Mais tarde, no mundo grego, a imagem do sal será usada com outro simbolismo. O sal é o que dá sabor. O sabor da vida é adquirido pela sabedoria. “Ter sal” significaria: “Ter sabedoria”. O sal se tornou símbolo da sabedoria. 

A insistência de Jesus é para que os seus discípulos e discípulas assumam a função que é de todo o povo de Israel de ser sal e luz. Cada pessoa humana tem uma “reserva de luz”. Este potencial luminoso está como que inscrito em nossas células e precisa ser desenvolvido. A imagem da cidade colocada sobre o monte é imagem da nova sociedade que queremos organizar. 
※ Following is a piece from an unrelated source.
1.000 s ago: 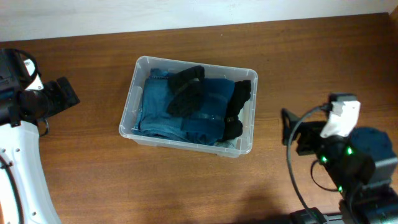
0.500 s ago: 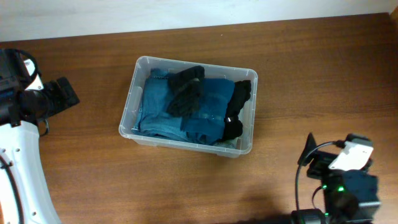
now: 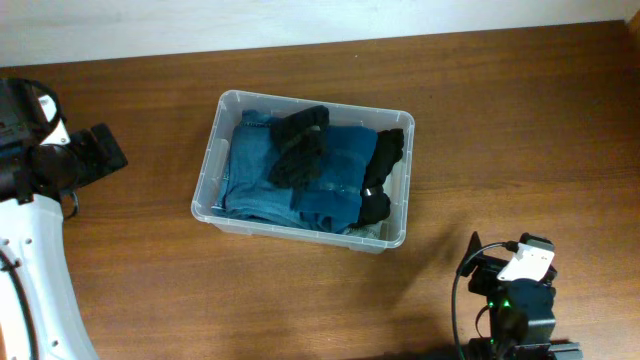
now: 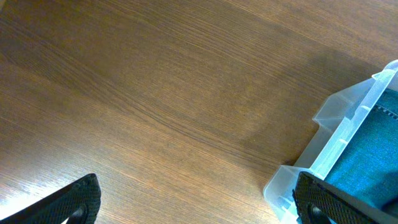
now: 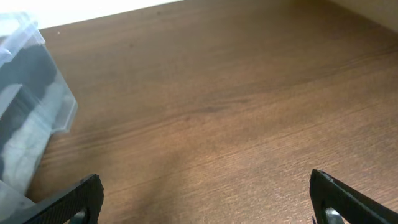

  “Luz, minha luz, luz que preenches o mundo, 

luz que beijas os olhos, luz que enterneces o coração, 

 as borboletas desdobram as suas velas sobre o mar da luz, 

os rios do céu se encheram  e inundaram o mundo de alegria. (,,,) 

Meditemos sobre a luz, a luz adorável do sol, 

que essa estimule nosso amor  e nosso pensamento” 

                          (Poema de R. Tagore,  poeta e místico hindu, século XX)[1].





[1] - Cf. citado por G. RAVASI, ll Llibro dei Salmi, vol. II (del salmo 51 a 100), Bologna, EMI, 1986, p. 1009. 

Marcelo Barros

Camaragibe, Pernambuco, Brazil

Sou monge beneditino, chamado a trabalhar pela unidade das Igrejas e das tradições religiosas. Adoro os movimentos populares e especialmente o MST. Gosto de escrever e de me comunicar.